**YOUR TASK:**
What you print must match the data line for line.

**SOURCE DATA:**
———

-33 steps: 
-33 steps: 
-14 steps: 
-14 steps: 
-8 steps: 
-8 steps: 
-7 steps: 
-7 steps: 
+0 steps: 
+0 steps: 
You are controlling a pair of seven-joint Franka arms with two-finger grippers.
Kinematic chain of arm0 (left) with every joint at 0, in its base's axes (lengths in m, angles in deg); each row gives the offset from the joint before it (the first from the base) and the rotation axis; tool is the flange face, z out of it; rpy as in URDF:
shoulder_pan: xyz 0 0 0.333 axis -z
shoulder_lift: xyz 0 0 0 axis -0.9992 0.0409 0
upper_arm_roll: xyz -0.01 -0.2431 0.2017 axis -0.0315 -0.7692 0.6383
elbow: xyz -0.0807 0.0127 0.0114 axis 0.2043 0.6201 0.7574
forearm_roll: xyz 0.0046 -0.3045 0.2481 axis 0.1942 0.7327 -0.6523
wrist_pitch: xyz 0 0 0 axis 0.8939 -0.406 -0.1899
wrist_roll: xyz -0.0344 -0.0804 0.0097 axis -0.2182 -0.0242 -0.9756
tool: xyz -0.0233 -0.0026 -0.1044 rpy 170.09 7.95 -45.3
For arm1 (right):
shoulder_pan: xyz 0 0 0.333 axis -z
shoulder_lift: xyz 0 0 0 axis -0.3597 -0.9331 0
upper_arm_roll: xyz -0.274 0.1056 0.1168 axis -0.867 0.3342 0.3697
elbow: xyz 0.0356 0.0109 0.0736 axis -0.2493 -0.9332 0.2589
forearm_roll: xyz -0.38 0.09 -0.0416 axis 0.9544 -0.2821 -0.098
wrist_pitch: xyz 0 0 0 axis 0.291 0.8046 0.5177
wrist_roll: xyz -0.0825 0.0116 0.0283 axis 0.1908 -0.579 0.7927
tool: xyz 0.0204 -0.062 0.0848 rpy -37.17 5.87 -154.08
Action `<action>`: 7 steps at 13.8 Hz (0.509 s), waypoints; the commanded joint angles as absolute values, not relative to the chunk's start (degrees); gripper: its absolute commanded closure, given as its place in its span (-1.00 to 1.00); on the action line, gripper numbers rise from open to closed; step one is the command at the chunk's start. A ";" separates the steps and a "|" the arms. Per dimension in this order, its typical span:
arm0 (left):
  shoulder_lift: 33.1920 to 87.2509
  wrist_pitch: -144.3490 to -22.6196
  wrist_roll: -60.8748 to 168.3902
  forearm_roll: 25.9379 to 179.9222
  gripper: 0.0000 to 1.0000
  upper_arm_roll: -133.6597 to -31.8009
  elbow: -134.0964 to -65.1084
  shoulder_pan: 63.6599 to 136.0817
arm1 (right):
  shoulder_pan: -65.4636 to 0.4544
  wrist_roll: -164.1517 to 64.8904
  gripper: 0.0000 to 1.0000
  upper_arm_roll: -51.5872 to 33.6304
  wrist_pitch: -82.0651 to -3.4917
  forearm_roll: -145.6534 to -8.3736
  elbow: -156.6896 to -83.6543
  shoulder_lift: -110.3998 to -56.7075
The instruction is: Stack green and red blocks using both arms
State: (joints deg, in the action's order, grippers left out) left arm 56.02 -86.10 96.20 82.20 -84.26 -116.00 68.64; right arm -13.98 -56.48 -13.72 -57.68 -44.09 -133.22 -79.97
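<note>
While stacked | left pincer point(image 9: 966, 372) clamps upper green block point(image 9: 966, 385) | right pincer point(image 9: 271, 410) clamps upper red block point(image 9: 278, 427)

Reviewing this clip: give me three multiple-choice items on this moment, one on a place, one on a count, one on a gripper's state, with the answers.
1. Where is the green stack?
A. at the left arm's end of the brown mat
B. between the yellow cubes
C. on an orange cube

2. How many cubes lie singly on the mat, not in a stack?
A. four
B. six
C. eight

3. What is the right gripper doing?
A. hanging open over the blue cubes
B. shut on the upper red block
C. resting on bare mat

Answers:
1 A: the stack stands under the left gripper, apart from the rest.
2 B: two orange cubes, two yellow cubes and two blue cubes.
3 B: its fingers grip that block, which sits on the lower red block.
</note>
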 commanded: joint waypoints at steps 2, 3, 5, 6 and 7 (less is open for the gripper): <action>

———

**ANSWER TO THIS EXERCISE:**
-33 steps: 
-33 steps: 
-14 steps: 
-14 steps: 
-8 steps: 
-8 steps: 
-7 steps: 
-7 steps: 
+0 steps: 
+0 steps: 
You are controlling a pair of seven-joint Franka arms with two-finger grippers.
Kinematic chain of arm0 (left) with every joint at 0, in its base's axes (lengths in m, angles in deg); each row gives the offset from the joint before it (the first from the base) and the rotation axis; tool is the flange face, z out of it; rpy as in URDF:
shoulder_pan: xyz 0 0 0.333 axis -z
shoulder_lift: xyz 0 0 0 axis -0.9992 0.0409 0
upper_arm_roll: xyz -0.01 -0.2431 0.2017 axis -0.0315 -0.7692 0.6383
elbow: xyz -0.0807 0.0127 0.0114 axis 0.2043 0.6201 0.7574
forearm_roll: xyz 0.0046 -0.3045 0.2481 axis 0.1942 0.7327 -0.6523
wrist_pitch: xyz 0 0 0 axis 0.8939 -0.406 -0.1899
wrist_roll: xyz -0.0344 -0.0804 0.0097 axis -0.2182 -0.0242 -0.9756
tool: xyz -0.0233 -0.0026 -0.1044 rpy 170.09 7.95 -45.3
For arm1 (right):
shoulder_pan: xyz 0 0 0.333 axis -z
shoulder_lift: xyz 0 0 0 axis -0.3597 -0.9331 0
upper_arm_roll: xyz -0.274 0.1056 0.1168 axis -0.867 0.3342 0.3697
elbow: xyz 0.0356 0.0109 0.0736 axis -0.2493 -0.9332 0.2589
forearm_roll: xyz -0.38 0.09 -0.0416 axis 0.9544 -0.2821 -0.098
wrist_pitch: xyz 0 0 0 axis 0.291 0.8046 0.5177
wrist_roll: xyz -0.0825 0.0116 0.0283 axis 0.1908 -0.579 0.7927
tool: xyz 0.0204 -0.062 0.0848 rpy -37.17 5.87 -154.08
Action `<action>`: 7 steps at 13.8 Hz (0.509 s), waypoints; the commanded joint angles as absolute values, not relative to the chunk's start (degrees); gripper: its absolute commanded closure, given as its place in its span (-1.00 to 1.00); on the action line, gripper numbers rise from open to closed; step one is the command at the chunk's start. A ";" separates the steps and a "|" the arms. Per dimension in this order, its typical span:
arm0 (left):
  shoulder_lift: 33.1920 to 87.2509
  wrist_pitch: -144.3490 to -22.6196
  wrist_roll: -60.8748 to 168.3902
  forearm_roll: 25.9379 to 179.9222
  gripper: 0.0000 to 1.0000
  upper_arm_roll: -133.6597 to -31.8009
  elbow: -134.0964 to -65.1084
  shoulder_pan: 63.6599 to 136.0817
arm1 (right):
  shoulder_pan: -65.4636 to 0.4544
  wrist_roll: -164.1517 to 64.8904
  gripper: 0.0000 to 1.0000
  upper_arm_roll: -51.5872 to 33.6304
  wrist_pitch: -82.0651 to -3.4917
  forearm_roll: -145.6534 to -8.3736
  elbow: -156.6896 to -83.6543
  shoulder_lift: -110.3998 to -56.7075
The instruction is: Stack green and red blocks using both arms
State: (joints deg, in the action's order, grippers left out) left arm 56.02 -86.10 96.20 82.20 -84.26 -116.00 68.64; right arm -13.98 -56.48 -13.72 -57.68 -44.09 -133.22 -79.97
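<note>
While stacked | left pincer point(image 9: 966, 372) clamps upper green block point(image 9: 966, 385) | right pincer point(image 9: 271, 410) clamps upper red block point(image 9: 278, 427)

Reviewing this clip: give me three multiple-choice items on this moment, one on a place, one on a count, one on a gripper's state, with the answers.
1. Where is the green stack?
A. at the left arm's end of the brown mat
B. between the yellow cubes
C. on an orange cube

2. How many cubes lie singly on the mat, not in a stack?
A. four
B. six
C. eight

3. What is the right gripper doing?
A. hanging open over the blue cubes
B. shut on the upper red block
C. resting on bare mat

Answers:
1 A: the stack stands under the left gripper, apart from the rest.
2 B: two orange cubes, two yellow cubes and two blue cubes.
3 B: its fingers grip that block, which sits on the lower red block.
</note>
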 commanded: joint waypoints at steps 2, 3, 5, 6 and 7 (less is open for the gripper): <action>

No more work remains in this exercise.